In remarks before the president took the stage, Smith noted that Microsoft’s $3.3 billion investment will create and sustain union jobs not only in the region but across Wisconsin by connecting supply chains for steel and other materials.

During his 15-minute speech, Biden called Racine “a great comeback story in America.” The region was once a booming manufacturing center through the 1960s, but the president blamed trickle-down economics, shipping American jobs overseas and slashed public investment in education and innovations for hollowing out the middle class and hurting the area.

Biden said a pipeline to train workers for the jobs the Microsoft investment will create would start at Gateway Technical College, where Wednesday’s event took place, and at local high schools.

The president focused on organized labor’s role in plans for AI expansion in the region and the state, emphasizing the importance of highly-skilled, high-paying jobs that do not require a four-year college degree or moving away from home, and an executive order he signed last October on AI security which he said “makes sure workers have a seat at the table to determine how these technologies are developed and used.”

Biden also celebrated how Microsoft’s investment indicates “private sector optimism” about his agenda, which includes shots in the arm for jobs and manufacturing caused by the CHIPS Act, the Inflation Reduction Act and the bipartisan infrastructure law passed during his administration, he said.

The president also took some shots at his predecessor, Donald Trump, including making a reference to a 2017 deal struck between Wisconsin’s Republican-controlled government and Taiwanese tech giant Foxconn in which the latter promised to invest $10 billion in Wisconsin and hire up to 13,000 workers for a massive plant in Mount Pleasant to manufacture screens for televisions and other devices.

Trump called the planned facility “the eighth wonder of the world” at the time, but the arrangement has not lived up to its promises. Only a small fraction of the promised jobs and investments have materialized as part of a deal that has been significantly downsized since 2017.

Biden scoffed at the fizzled Foxconn deal when referencing a now-famous photo op of Trump, then-Wisconsin Governor Scott Walker and Foxconn officials breaking ground with golden shovels at the planned site of Foxconn’s campus.

“Are you kidding me? Look what happened. They dug a hole with those golden shovels and they fell into it,” Biden said. “Foxconn turned out to be just that: a con. Go figure.”

The president’s campaign stop in the Racine County town marks his fourth visit to Wisconsin this year, including an event in March at a Boys & Girls Club in Milwaukee to tout green infrastructure projects in historically disadvantaged communities.

Biden’s stop in the Badger State comes one week after Trump held a rally in Waukesha during a break from his New York criminal trial alleging hush-money payments to cover up an affair with porn star Stormy Daniels during his 2016 presidential campaign.

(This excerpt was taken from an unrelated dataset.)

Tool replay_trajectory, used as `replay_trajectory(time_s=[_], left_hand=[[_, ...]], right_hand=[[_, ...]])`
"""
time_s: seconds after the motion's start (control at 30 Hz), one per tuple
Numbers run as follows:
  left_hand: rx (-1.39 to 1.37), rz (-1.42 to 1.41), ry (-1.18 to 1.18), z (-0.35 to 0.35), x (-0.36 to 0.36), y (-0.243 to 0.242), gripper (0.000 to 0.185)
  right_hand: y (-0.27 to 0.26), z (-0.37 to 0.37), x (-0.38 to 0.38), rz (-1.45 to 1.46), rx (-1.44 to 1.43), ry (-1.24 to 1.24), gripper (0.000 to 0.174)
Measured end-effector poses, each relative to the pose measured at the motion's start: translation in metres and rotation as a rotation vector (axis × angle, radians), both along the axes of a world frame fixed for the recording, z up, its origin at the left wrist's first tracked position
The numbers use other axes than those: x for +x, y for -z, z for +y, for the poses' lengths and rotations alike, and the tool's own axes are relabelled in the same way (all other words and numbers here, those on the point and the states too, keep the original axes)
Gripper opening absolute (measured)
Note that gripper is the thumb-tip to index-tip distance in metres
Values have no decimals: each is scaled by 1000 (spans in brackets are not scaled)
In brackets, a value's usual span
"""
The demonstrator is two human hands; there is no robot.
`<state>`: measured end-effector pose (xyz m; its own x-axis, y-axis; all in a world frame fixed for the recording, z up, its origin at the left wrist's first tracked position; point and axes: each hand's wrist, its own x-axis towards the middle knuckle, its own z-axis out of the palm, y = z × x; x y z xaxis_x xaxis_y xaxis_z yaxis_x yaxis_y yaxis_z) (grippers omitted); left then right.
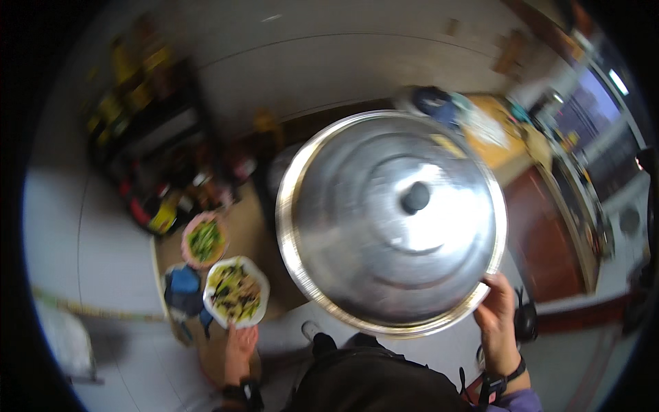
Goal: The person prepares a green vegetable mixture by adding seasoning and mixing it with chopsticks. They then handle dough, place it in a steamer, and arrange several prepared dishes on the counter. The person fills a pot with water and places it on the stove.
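A large round steel lid (350, 206) with a black knob (416, 198) fills the middle of the view. My right hand (497, 311) grips its gold-toned rim at the lower right. At the left, my left hand (241, 342) has the near rim of a white plate (263, 283), thumb on top and the other fingers partly hidden. Sliced cabbage with dark pieces, probably a stir-fry (237, 296), fills that plate. Just behind it stands a pink scallop-edged bowl (186, 247) with chopped greens (205, 239). Whatever lies beneath the lid is hidden.
Blue and dark cloths (184, 291) lie left of the plate on the brown counter (247, 211). A black rack (201, 113) holds several blurred bottles and jars. Bags (481, 123) rest on a yellowish worktop (494, 152) at the back right, above a reddish-brown cabinet (540, 237).
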<state>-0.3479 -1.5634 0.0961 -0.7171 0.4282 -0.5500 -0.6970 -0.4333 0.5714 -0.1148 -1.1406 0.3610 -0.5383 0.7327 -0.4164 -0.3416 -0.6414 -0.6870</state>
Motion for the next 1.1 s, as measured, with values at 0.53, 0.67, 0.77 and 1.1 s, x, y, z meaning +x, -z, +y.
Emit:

Much of the current polling suggests a dead heat between Biden and Trump, including figures released by Morning Consult on May 5. Many other polls show Trump leading Biden, however, including a survey released by Emerson College on April 30 comprising results from seven key swing states, Wisconsin included.

Trump continues to falsely claim he won Wisconsin in 2020, but Biden won the state by just over 20,000 votes, a result that has been upheld, in part, by a recount Trump demanded, a nonpartisan audit and multiple lawsuits.

Wisconsin — a narrowly divided, politically purple battleground where four of the last six presidential elections have been decided by less than a percentage point — is considered one of the keys to victory by both Biden and Trump. In 2016, Trump was the first Republican to win the state since Ronald Reagan in 1984; Biden flipped the state back to blue in 2020.

Biden is holding a campaign event in Racine County before heading to Chicago for another reception Wednesday afternoon.